The same program would be translated into PyTorch version directedly.

  1. PyTorch comes with clamp function that calcualtes RELU.

  2. PyTorch comes with tensor operators that are of high performance.

dtype=torch.FloatTensor

torch_x = torch.randn(N, D_in).type(dtype)
torch_y = torch.randn(N,D_out).type(dtype)

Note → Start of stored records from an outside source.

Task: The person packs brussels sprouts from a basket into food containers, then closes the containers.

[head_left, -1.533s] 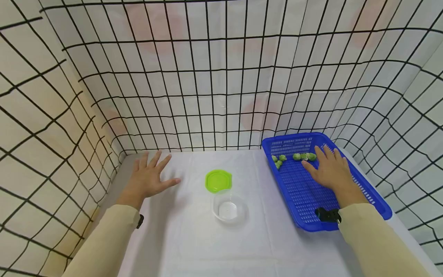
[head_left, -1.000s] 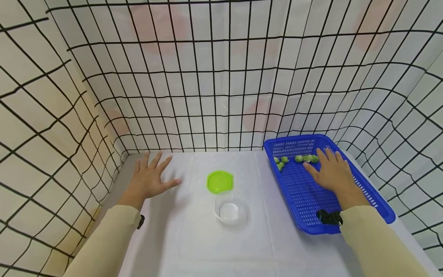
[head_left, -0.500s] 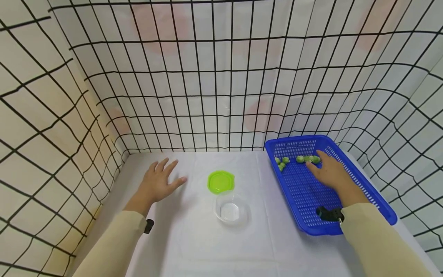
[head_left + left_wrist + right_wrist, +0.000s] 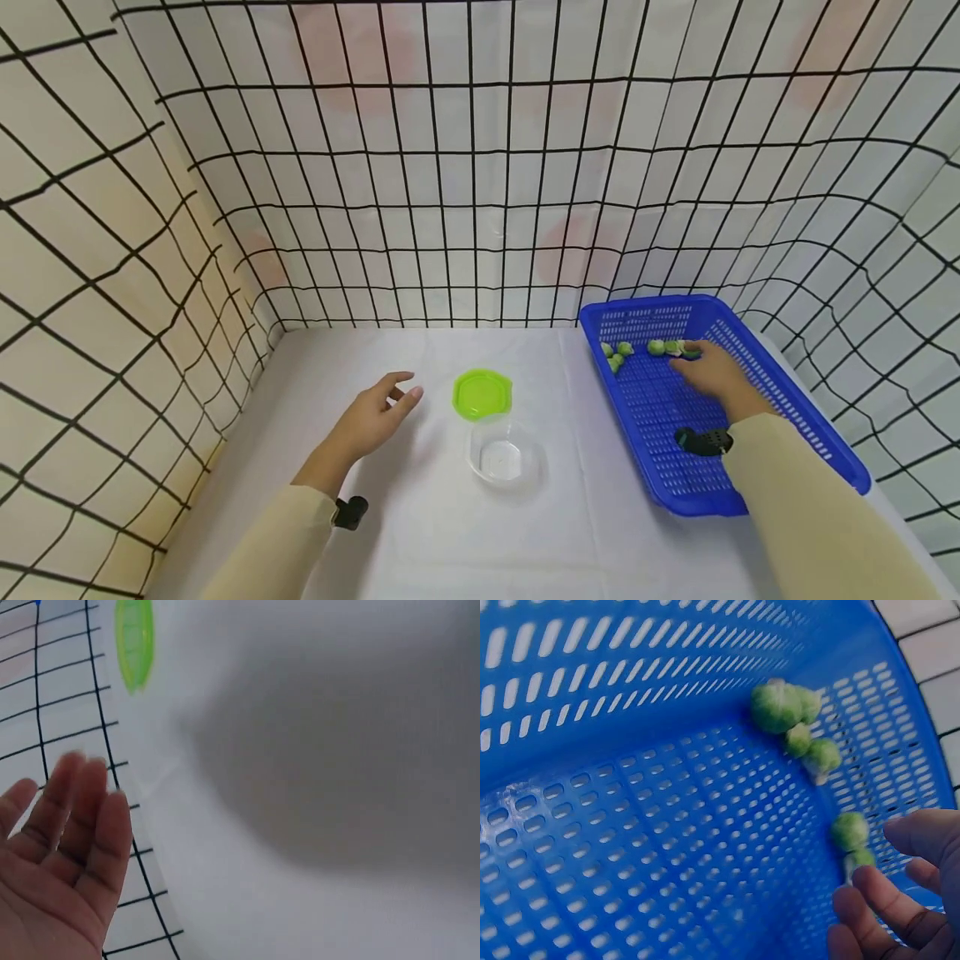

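In the head view, my right hand reaches down into a blue plastic basket, its fingertips right at the end of a short row of Brussels sprouts. The right wrist view shows thumb and fingers apart beside two of these sprouts, the fingers partly covering one. A second cluster of sprouts lies in the corner. My left hand hovers over the table with relaxed fingers and nothing in it, left of a bright green lid and a clear plastic bowl.
Black wire mesh stands along the back and both sides, in front of pale sheeting. A white cloth covers the table. The basket stands at the right, close to the mesh.
My left hand has moved right and toward me, its spread fingers now bent. My right hand's fingers have lowered and drawn together at the sprouts. Bowl and lid have stayed put.
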`<act>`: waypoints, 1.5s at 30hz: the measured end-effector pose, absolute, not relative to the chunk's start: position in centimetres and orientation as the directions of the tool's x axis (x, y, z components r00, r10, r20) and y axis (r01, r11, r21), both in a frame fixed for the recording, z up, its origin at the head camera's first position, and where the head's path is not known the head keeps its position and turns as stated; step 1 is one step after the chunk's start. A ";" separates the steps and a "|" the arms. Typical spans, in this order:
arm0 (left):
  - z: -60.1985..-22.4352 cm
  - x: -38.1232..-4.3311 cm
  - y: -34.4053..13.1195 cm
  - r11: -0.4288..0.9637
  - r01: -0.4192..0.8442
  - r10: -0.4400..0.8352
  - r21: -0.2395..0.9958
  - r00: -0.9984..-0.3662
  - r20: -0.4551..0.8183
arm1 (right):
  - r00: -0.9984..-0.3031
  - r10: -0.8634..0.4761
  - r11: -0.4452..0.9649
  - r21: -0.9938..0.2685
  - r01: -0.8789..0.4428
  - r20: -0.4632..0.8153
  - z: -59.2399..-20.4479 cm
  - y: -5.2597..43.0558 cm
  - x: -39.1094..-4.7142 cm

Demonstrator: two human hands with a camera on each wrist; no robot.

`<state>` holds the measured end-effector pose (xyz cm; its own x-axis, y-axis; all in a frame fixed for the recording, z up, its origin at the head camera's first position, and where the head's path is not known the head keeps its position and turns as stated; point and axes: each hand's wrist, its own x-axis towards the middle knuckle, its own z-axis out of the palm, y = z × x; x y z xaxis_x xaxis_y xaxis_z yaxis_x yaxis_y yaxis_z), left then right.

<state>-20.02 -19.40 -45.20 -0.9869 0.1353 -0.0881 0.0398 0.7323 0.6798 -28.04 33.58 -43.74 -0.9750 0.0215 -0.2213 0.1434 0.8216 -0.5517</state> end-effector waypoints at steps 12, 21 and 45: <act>-48.6 -17.8 -15.1 0.301 -0.131 0.233 0.945 -0.950 -0.206 | -0.895 0.251 0.325 -0.838 0.438 -0.370 -47.9 31.6 -29.3; -51.1 -16.4 -13.4 0.116 -0.171 0.289 0.978 -0.937 -0.198 | -0.939 0.304 0.532 -0.790 0.305 -0.158 -50.1 31.0 -31.3; -53.1 -16.7 -12.4 0.037 -0.162 0.205 0.986 -0.965 -0.166 | -0.922 0.382 0.734 -0.587 0.341 -0.059 -51.6 30.5 -32.5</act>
<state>-16.66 -12.42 -53.07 -0.9646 0.2050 -0.1660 -0.1618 0.0370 0.9861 -32.54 30.51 -51.58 -0.9223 0.3819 -0.0585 0.3413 0.7344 -0.5866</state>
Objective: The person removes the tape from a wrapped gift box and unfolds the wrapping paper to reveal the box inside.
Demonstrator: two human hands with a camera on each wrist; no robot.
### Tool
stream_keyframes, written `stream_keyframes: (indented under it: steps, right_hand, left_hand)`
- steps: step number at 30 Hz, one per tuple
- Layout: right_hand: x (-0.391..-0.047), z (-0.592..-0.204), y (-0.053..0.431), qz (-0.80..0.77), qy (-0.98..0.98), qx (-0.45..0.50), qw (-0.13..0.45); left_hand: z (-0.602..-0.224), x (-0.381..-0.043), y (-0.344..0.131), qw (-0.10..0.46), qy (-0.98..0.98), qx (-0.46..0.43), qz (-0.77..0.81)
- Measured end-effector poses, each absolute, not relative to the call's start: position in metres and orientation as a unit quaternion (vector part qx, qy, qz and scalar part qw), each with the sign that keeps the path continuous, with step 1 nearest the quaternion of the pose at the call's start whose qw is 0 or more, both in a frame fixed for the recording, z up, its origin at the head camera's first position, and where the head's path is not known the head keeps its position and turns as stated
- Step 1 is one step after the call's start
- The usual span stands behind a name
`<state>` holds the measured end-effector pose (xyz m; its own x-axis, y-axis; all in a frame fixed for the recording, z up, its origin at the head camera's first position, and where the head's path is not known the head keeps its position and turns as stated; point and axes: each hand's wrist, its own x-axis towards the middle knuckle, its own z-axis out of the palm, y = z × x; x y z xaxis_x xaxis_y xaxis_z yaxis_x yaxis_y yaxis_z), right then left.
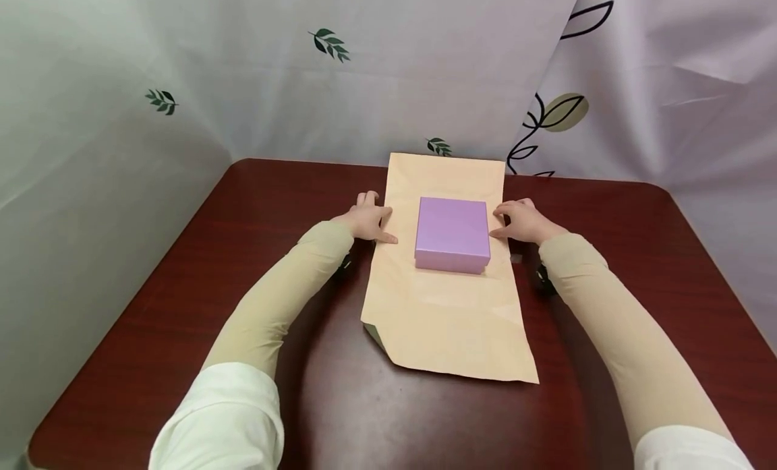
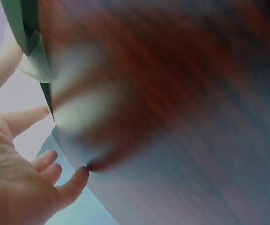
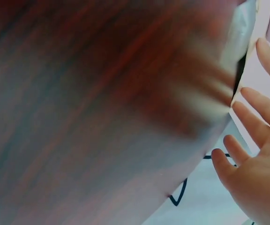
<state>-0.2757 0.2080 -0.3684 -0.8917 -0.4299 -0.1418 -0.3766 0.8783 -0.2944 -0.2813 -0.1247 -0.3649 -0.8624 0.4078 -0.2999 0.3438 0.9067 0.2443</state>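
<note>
A lilac lidded box (image 1: 452,227) sits on a long sheet of tan wrapping paper (image 1: 449,321). My left hand (image 1: 367,218) is at the paper's left edge, its thumb and index finger spread apart and their tips on the paper. At the right edge is my right hand (image 1: 521,220), with its thumb tip close to the box's right side. In the left wrist view, the fingers of the left hand (image 2: 27,183) are spread and the little finger meets the table. The right wrist view shows the right hand (image 3: 261,150) with fingers extended at the paper's edge.
The dark red-brown table (image 1: 200,281) has rounded far corners. A pale curtain (image 1: 255,72) with leaf prints hangs behind it and at the sides. The paper's near left corner (image 1: 376,335) curls, showing a darker underside.
</note>
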Motion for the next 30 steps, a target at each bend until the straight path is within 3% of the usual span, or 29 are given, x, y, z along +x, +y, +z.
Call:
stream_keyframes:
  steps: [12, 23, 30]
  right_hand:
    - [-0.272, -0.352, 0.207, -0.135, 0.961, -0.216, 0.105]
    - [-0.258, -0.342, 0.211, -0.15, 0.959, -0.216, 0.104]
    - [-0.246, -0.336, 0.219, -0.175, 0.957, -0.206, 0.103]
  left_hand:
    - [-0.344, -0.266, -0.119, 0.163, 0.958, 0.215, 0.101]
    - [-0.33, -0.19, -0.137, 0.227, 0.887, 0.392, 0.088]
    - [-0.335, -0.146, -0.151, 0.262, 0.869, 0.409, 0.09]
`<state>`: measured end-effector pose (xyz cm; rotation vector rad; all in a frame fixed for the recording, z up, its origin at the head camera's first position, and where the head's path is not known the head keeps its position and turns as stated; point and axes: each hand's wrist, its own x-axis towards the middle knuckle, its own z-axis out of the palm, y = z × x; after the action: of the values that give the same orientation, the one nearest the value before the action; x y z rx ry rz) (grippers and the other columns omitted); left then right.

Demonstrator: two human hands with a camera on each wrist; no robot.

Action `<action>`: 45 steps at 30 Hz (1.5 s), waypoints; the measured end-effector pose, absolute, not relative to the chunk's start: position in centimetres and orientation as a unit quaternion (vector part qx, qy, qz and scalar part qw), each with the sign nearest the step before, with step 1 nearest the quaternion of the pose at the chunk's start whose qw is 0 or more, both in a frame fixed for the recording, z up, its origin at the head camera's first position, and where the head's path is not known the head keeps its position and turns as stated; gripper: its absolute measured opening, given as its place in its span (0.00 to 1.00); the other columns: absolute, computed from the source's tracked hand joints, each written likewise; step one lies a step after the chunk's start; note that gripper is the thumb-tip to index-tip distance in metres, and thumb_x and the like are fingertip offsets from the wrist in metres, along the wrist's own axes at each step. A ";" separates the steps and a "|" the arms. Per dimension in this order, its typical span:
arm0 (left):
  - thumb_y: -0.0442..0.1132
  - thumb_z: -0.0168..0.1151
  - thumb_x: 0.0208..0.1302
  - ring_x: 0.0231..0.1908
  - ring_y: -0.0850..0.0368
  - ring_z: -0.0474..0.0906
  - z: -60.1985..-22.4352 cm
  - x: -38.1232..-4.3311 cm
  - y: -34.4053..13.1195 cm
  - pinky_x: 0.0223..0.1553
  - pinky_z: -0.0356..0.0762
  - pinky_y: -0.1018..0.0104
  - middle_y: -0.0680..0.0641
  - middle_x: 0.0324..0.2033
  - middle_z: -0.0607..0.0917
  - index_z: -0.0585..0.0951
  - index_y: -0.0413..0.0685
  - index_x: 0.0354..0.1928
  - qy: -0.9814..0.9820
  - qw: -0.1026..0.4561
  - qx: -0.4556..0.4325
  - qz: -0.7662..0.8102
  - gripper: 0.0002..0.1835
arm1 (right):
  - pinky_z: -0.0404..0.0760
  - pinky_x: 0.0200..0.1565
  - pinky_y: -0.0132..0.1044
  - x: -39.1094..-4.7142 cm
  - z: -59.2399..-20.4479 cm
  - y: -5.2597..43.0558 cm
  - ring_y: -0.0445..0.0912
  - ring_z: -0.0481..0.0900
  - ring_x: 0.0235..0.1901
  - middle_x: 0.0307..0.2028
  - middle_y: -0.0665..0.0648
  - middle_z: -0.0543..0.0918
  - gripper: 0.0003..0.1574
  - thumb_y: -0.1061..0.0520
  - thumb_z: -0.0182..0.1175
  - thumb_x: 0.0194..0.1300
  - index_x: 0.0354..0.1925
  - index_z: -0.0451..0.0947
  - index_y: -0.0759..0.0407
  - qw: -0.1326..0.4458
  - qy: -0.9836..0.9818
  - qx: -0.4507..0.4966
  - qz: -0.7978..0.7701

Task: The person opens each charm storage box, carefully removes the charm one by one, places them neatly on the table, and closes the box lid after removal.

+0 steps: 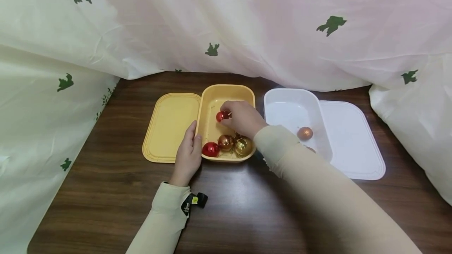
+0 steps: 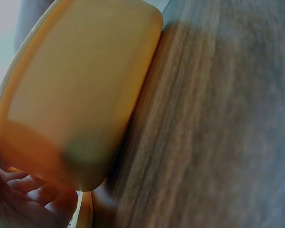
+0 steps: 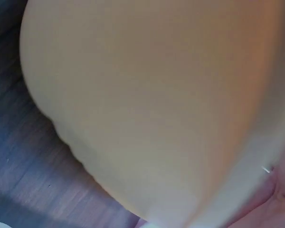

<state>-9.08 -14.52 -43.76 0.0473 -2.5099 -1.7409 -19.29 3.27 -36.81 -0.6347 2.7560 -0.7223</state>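
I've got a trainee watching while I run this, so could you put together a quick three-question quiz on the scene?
1. What is the right hand holding? A) a gold bauble B) a small red bauble C) a white lid
2. True or false: the left hand is at the left side of the yellow container, not inside it.
3. Fill in the blank: seen from the head view, the white container stands between the yellow container and the ____ lid.

Key: 1. B. 2. True. 3. white.
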 end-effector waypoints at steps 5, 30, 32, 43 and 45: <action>0.35 0.41 0.80 0.74 0.50 0.57 -43.8 -9.1 -14.5 0.72 0.58 0.51 0.43 0.76 0.60 0.55 0.40 0.78 -0.814 0.040 0.016 -0.579 0.28 | 0.77 0.55 0.43 -18.5 -36.1 3.7 0.46 0.80 0.47 0.45 0.51 0.85 0.20 0.50 0.69 0.65 0.53 0.82 0.54 0.110 0.929 -0.215 -0.280; 0.38 0.40 0.81 0.74 0.52 0.56 -44.1 -9.0 -14.4 0.73 0.56 0.53 0.44 0.75 0.61 0.55 0.42 0.78 -0.812 0.047 0.013 -0.581 0.28 | 0.84 0.49 0.42 -12.6 -33.9 6.7 0.44 0.86 0.42 0.44 0.51 0.87 0.22 0.57 0.75 0.59 0.52 0.83 0.56 0.022 0.866 -0.200 -0.458; 0.38 0.40 0.81 0.74 0.52 0.56 -44.1 -9.1 -14.3 0.73 0.56 0.53 0.44 0.76 0.60 0.55 0.42 0.78 -0.813 0.048 0.012 -0.581 0.28 | 0.84 0.49 0.43 -12.0 -34.0 6.9 0.43 0.85 0.41 0.43 0.50 0.87 0.22 0.58 0.74 0.59 0.52 0.83 0.56 0.019 0.860 -0.206 -0.467; 0.41 0.41 0.81 0.74 0.53 0.56 -44.1 -9.0 -14.4 0.73 0.56 0.53 0.44 0.75 0.62 0.56 0.44 0.78 -0.819 0.036 0.021 -0.573 0.28 | 0.84 0.52 0.39 -9.2 -34.9 6.9 0.41 0.86 0.45 0.46 0.49 0.87 0.21 0.58 0.74 0.59 0.51 0.83 0.55 0.023 0.844 -0.194 -0.499; 0.42 0.42 0.81 0.74 0.53 0.56 -44.0 -9.0 -14.6 0.73 0.56 0.52 0.45 0.75 0.61 0.56 0.45 0.78 -0.819 0.030 0.021 -0.572 0.28 | 0.84 0.51 0.39 -8.8 -35.1 6.9 0.41 0.86 0.45 0.46 0.49 0.87 0.21 0.58 0.74 0.59 0.51 0.83 0.55 0.026 0.842 -0.191 -0.504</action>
<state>-9.02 -14.60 -44.01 0.0645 -2.5270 -1.7641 -8.84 6.93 -35.11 -0.5916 2.6016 -1.5583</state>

torch_w1 = torch.randn(D_in, H).type(dtype)
torch_w2 = torch.randn(H, D_out).type(dtype)

torch_trial_data = []

for t in range(500):
    torch_h = torch_x.mm(torch_w1) #matrix multiply
    torch_h_relu = torch_h.clamp(min=0) # this is basically RELU
    torch_y_pred = torch_h_relu.mm(torch_w2)
    
    torch_loss = (torch_y_pred - torch_y).pow(2).sum()
#     print(t, torch_loss)
    
    torch_grad_y_pred = 2.0*(torch_y_pred - torch_y)
    torch_grad_w2 = torch_h_relu.t().mm(torch_grad_y_pred)
    torch_grad_h_relu = torch_grad_y_pred.mm(torch_w2.t())
    torch_grad_h = torch_grad_h_relu.clone()
    torch_grad_h[torch_h < 0] = 0
    torch_grad_w1 = torch_x.t().mm(torch_grad_h)
    
    torch_w1 -= learning_rate * torch_grad_w1
    torch_w2 -= learning_rate * torch_grad_w2
    
    torch_trial_data.append( [t, torch_loss] )

# print(t, torch_loss)

torch_trial_data_plt = np.transpose(torch_trial_data)
plt.semilogy( torch_trial_data_plt[0], torch_trial_data_plt[1], '.' )
plt.title('Loss vs Trials')
plt.show()
../../_images/neural-networks-with-torch_10_0.png

On the other hand, PyTorch also provides autograd which works out the chain rule by itself if data is defined through variables.

ta_x = Variable( torch.randn(N, D_in).type(dtype), requires_grad=False )
ta_y = Variable( torch.randn(N, D_out).type(dtype), requires_grad=False )

ta_w1 = Variable(torch.randn(D_in, H).type(dtype), requires_grad = True)
ta_w2 = Variable(torch.randn(H, D_out).type(dtype), requires_grad = True)


ta_trial_data = []
learning_rate = 1e-6
for t in range(500):
    ta_y_pred = ta_x.mm( ta_w1 ).clamp( min=0 ).mm(ta_w2)
    
    ta_loss = (ta_y_pred - ta_y).pow(2).sum()
#     print(t, ta_loss.data[0])
    
    ta_loss.backward()
    
    ta_w1.data -= learning_rate* ta_w1.grad.data
    ta_w2.data -= learning_rate* ta_w2.grad.data
    
    ta_w1.grad.data.zero_()
    ta_w2.grad.data.zero_()
    
    ta_trial_data.append( [t, ta_loss.data[0]] )

# print(t, ta_loss.data[0])


ta_trial_data_plt = np.transpose(ta_trial_data)
plt.semilogy( ta_trial_data_plt[0], ta_trial_data_plt[1], '.' )
plt.title('Loss vs Trials')
plt.show()
../../_images/neural-networks-with-torch_12_0.png
print(ta_trial_data[-1])
[499, 1.5851306670811027e-05]

This is a test of the framework. RELU is not the best practice for this task.